В комнату входит Кирстен, и он спрашивает ее про сундук.
— Сундук? Какой сундук?
— Тот, который прислали сюда с корабля.
— Вы ждете, что такая вещь прибудет? Разве вы еще не поняли, что на этой земле нет честных людей, мистер Клэр? Содержимое вашего драгоценного сундука давно поделили в том самом порту, где вы причалили, а то и еще лучше — по некоей никому не ведомой арифметике его отправили в Турцию или даже на Каспийское море! На вашем месте я бы о нем забыла.
И она смеется, по своему обыкновению громко и звонко. Питер Клэр смотрит, как она стоит у кровати, — огромные глаза на белом лице, густые, длинные волосы, сколотые серебряным гребнем.
— Я очень сожалею об этом, — говорит он, — ведь в сундуке документы, которые могли бы вас заинтересовать.
— Какие документы?
Он наблюдает за ее лицом. Он видит, что ее ноздри вдруг затрепетали, как у мыши, которая почуяла сыр.
— Те, которые вы просили меня достать.
Кирстен отскакивает от кровати, вынимает гребень, распускает волосы и собирает их в ладони.

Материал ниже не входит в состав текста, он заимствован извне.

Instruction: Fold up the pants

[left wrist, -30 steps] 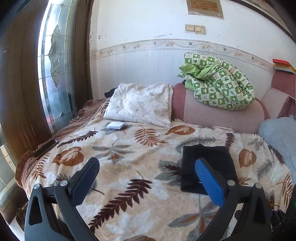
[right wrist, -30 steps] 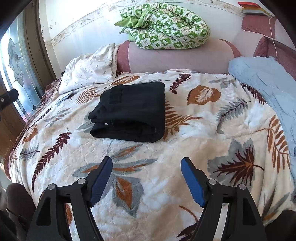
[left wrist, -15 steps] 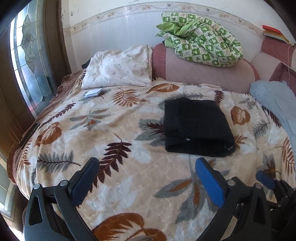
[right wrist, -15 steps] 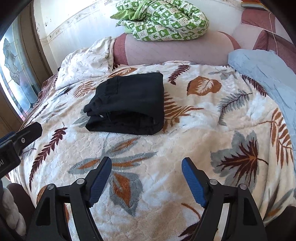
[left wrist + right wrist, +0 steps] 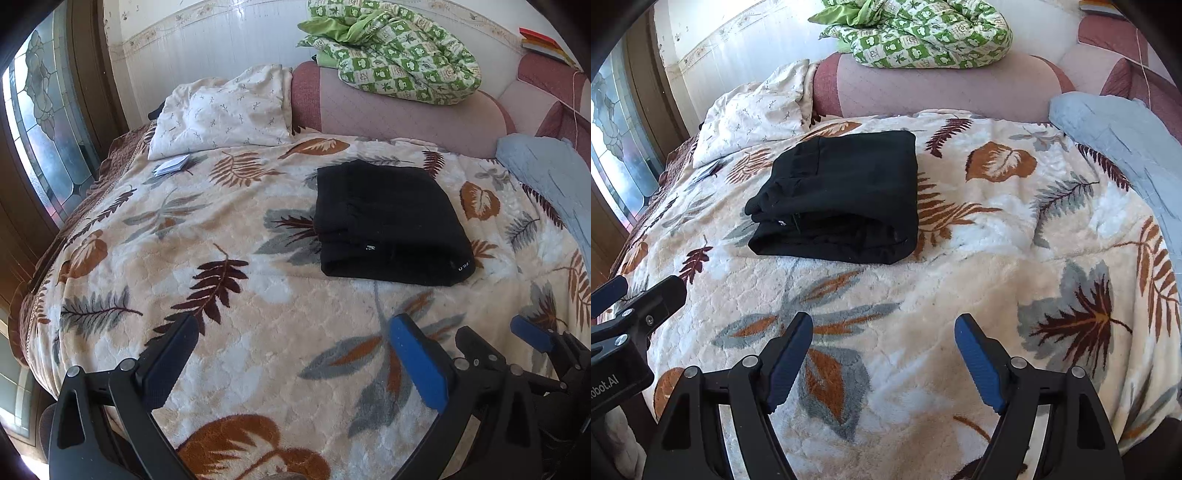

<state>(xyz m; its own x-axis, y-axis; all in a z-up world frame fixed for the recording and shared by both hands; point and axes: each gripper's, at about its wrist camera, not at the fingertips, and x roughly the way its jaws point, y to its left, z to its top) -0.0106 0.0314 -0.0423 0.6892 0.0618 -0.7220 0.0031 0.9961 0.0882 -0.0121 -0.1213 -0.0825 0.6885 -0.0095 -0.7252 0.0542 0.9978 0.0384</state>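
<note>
Black pants (image 5: pixel 388 225) lie folded in a compact rectangle on the leaf-patterned blanket (image 5: pixel 229 280); they also show in the right wrist view (image 5: pixel 842 199). My left gripper (image 5: pixel 291 350) is open and empty, held above the blanket well short of the pants. My right gripper (image 5: pixel 882 350) is open and empty, also back from the pants near the bed's front. The right gripper shows at the lower right of the left wrist view (image 5: pixel 532 336), and the left gripper at the left edge of the right wrist view (image 5: pixel 639 295).
A white pillow (image 5: pixel 225 110) and a small white packet (image 5: pixel 171 166) lie at the far left. A green checked quilt (image 5: pixel 399 55) sits on the pink headboard (image 5: pixel 388 114). A light blue cover (image 5: pixel 554 177) lies at the right. A stained-glass window (image 5: pixel 48 140) is on the left.
Both grippers have drawn back from the folded pants toward the bed's front edge. The left view has swung right and down, so the pants now sit fully in front of it.
</note>
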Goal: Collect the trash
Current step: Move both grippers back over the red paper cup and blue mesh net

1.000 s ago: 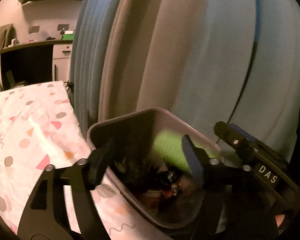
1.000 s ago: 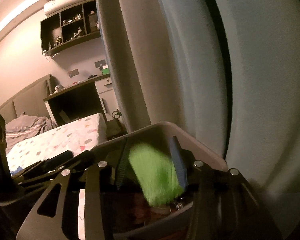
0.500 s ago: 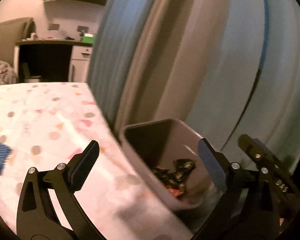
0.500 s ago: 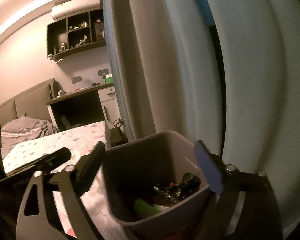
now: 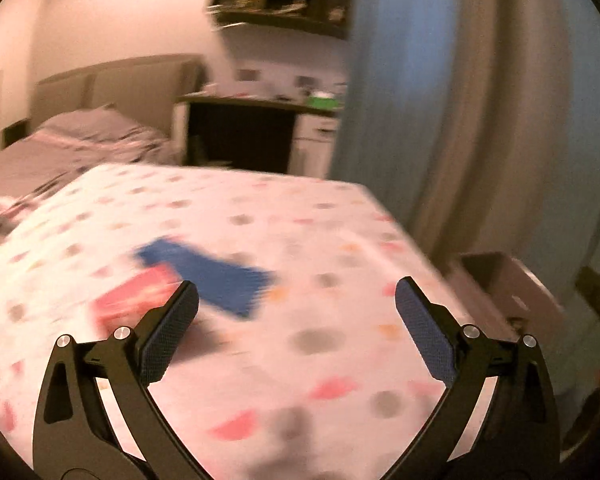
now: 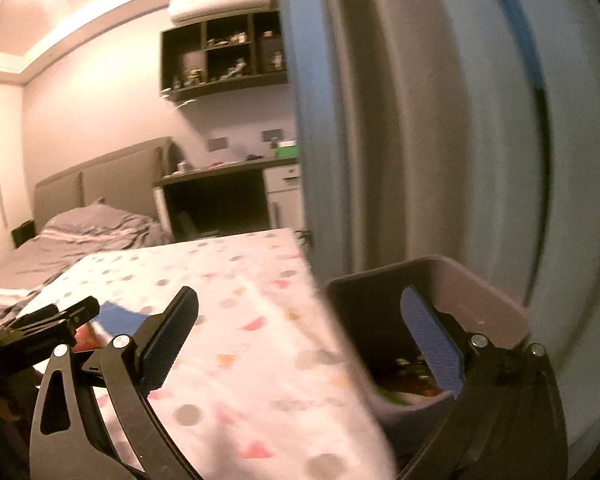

— Время для обмена прошло, — говорит она, оборачиваясь к лютнисту. — Увы, но это так. В вашем сундуке для меня ничто не представляет ценности, к тому же я думаю, что вы лжете. Если бы у вас было что-нибудь ценное, вы уже давно постарались бы разбудить мой аппетит.
Выходя, она хлопает дверью и запирает ее на ключ. Тот, кто безошибочно распознает чужую ложь, часто и сам оказывается лжецом, размышляет лютнист, интересно, какой стеной лжи окружила Кирстен Эмилию? Чтобы это узнать, ему необходимо бежать из Боллера, но как?
Он с трудом встает, снова подходит к окну и смотрит на небо, скорее сизое, чем голубое, на волнующуюся под ветром пушистую зелень буков, на ведущий к земле скат под каменным наружным подоконником, такой ровный и крутой, что о нем не стоит и думать.
Кирстен: из личных бумаг
Я снова и снова повторяю про себя слово РАБ.
В Дании есть люди, которые заявляют, что забирать Африканских Туземцев, чтобы они трудились на Хлопковых плантациях Тортуги, или отправлять их в качестве Украшений к Королевским Дворам Европы грешно; я тоже так думаю. Зачем этих людей по той лишь причине, что они беззащитны, против их воли заставлять покидать свои дома, надевать им на головы парики или хлестать плетью, чтобы они под нещадным солнцем быстрее собирали колючие головки хлопка? Разумеется, они бы предпочли, чтобы их оставили в покое, предпочли бы сидеть на Дереве Каталпа{112}, почесывать обезьяну, жевать какой-нибудь волшебный корень или просто быть, а не целиком зависеть от Чьего-то Каприза.
Далее я рассуждаю так: поскольку слово РАБ применяется только и единственно к ним, то тем самым совершается Несправедливость по отношению к прочим группам, категориям и объединениям людей. Я заявляю, что Рабство распространено во всем нашем Обществе с той лишь разницей, что называется оно не Рабством, а Долгом. И первые среди тех, кто живет в состоянии Кабалы и тем не менее называет сковывающие их узы такими прекрасными словами, как Верность и Надежда, это Женщины. Разве не владеют нами — как Рабочими лошадьми, Украшениями или сочетанием того и другого — наши Отцы и Мужья? Разве мы не трудимся, не рожаем детей без всякой за то награды за исключением хныканья самого ребенка, которое вовсе и не награда? Разве собирать хлопок в полуденный зной не то же самое, что лежать на спине, расставив ноги для клеймящего железа, как это делаем мы? Какую плату заслужили мы за наш кошмарный труд и боль в постели?